Reply Wed 24 Mar, 2010 08:26 am
@Deckard,
Deckard;142903 wrote:
There is something tricky about the word "recognize". One can recognize and one can be recognized. The original point of this thread was to question whether learning and being recognized as learned is the stronger motive. Which could be restated as recognizing vs. being recognized. You strike upon an interesting idea: recognition as being something different from learning...recognition as a labeling and defining vs. learning as understanding what is really there.

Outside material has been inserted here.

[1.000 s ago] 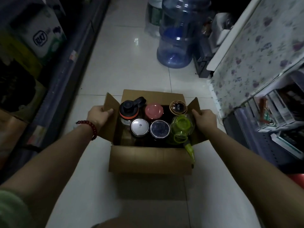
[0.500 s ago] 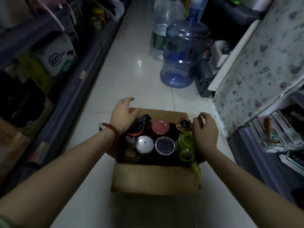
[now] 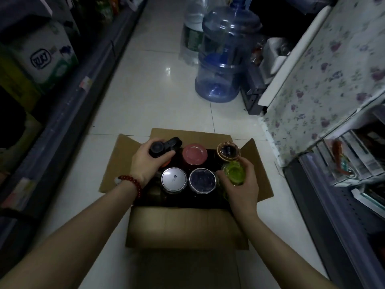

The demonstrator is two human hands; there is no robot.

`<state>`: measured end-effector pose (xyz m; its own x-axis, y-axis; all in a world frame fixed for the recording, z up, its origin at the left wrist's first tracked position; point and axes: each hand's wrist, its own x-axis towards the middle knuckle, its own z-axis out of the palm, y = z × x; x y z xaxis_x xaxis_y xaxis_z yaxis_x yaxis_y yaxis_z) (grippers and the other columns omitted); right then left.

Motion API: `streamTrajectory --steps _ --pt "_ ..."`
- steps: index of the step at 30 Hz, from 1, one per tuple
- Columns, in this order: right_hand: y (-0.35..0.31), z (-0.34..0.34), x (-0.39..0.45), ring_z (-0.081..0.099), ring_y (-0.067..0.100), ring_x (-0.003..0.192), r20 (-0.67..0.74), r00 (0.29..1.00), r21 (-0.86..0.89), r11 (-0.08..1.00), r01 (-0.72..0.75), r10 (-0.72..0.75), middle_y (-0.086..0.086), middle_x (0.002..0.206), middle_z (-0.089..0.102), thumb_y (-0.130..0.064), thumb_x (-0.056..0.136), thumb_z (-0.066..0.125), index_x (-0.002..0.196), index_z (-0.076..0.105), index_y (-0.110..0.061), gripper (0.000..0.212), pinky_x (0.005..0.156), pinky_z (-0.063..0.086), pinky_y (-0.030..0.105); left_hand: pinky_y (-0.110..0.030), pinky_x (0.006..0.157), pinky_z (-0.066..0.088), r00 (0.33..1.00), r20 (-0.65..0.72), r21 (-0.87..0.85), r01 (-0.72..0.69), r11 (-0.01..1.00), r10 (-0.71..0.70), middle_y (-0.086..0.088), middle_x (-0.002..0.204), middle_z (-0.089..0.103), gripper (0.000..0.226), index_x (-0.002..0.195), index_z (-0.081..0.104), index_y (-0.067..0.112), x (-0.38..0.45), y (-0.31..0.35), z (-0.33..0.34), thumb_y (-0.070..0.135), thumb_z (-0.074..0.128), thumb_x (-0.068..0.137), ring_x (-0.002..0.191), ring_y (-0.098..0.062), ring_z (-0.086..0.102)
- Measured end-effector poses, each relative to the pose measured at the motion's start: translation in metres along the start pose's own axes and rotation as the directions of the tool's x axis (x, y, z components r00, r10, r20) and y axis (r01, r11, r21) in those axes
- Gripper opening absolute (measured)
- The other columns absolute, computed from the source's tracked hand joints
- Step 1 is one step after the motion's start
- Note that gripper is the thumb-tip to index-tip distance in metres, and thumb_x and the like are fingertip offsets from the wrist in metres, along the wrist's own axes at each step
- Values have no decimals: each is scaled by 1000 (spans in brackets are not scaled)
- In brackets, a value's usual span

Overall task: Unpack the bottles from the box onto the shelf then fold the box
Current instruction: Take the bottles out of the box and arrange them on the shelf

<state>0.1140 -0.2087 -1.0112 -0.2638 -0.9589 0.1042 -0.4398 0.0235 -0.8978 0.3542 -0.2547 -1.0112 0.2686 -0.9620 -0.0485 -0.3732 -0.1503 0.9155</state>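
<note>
The open cardboard box (image 3: pixel 187 226) sits on the floor (image 3: pixel 145 101), packed with upright bottles. The left hand (image 3: pixel 143 163) grips the black-capped bottle (image 3: pixel 160 149); the right hand (image 3: pixel 243 188) grips the green bottle (image 3: pixel 234 173). Shelves (image 3: pixel 343 195) flank the aisle, and a big water jug (image 3: pixel 223 59) stands just beyond the box.

Open box (image 3: pixel 187 226) sits on the floor (image 3: pixel 145 90) in the aisle, flaps out to all sides. Six bottles stand inside in two rows of three. Left hand (image 3: pixel 145 163) is on the far-left bottle (image 3: pixel 159 149), right hand (image 3: pixel 242 188) is wrapped around the near-right bottle (image 3: pixel 234 174). Shelving (image 3: pixel 62 105) runs along the left, a shelf (image 3: pixel 343 184) of goods is on the right. A big water jug (image 3: pixel 225 55) stands on the floor beyond the box, with a smaller bottle (image 3: pixel 192 34) just behind it to the left.
</note>
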Motion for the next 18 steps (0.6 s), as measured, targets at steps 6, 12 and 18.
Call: streamTrajectory --steps 6,12,18 --pt "2 3 -2 58 12 107 -42 999 56 998 -31 33 -5 119 59 -31 64 87 122 50 -29 69 88 50 24 -34 97 49 1000 -23 -77 -2 997 0 4 105 69 32 98 66 37 -1 -5 9 35 80 69 103 -14 63" --pt "-1 4 0 60 10 99 -86 995 24 999 -49 50 -8 108 63 -25 69 83 116 54 -28 55 80 45 14 -34 96 50 997 -79 -134 -15 991 5 4 99 70 26 88 67 41 -3 1 9 28 81 70 97 -13 64" --pt "-23 -5 6 60 11 100 -81 995 -1 998 -60 60 -7 109 65 -25 70 82 117 57 -27 52 90 52 34 -46 84 56 996 -61 -147 55 988 -64 10 96 71 34 95 70 35 -5 22 -1 40 81 64 98 -14 67"
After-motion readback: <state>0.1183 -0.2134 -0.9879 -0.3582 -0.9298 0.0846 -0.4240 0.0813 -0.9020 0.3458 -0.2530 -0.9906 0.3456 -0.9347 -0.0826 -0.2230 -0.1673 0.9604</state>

And perhaps that is really where the answer should be sought. Is being recognized something different from being understood. I think it is.

There is a space between the recognizer and the recognizer but there is less space between the understander and the understood.

A question tangential to the OP: Is it perhaps the case that recognition is more attractive than understanding because it affords all involved some degree of privacy?


Yes, understanding and recognizing are two different things, but then again, to understand is to have learned. A primitive man touches fire, and gets hurt. He has learned that fire burns, and therefore understands an aspect of fire. He recognizes it as fire, and learns that it is hot; two different aspects entirely.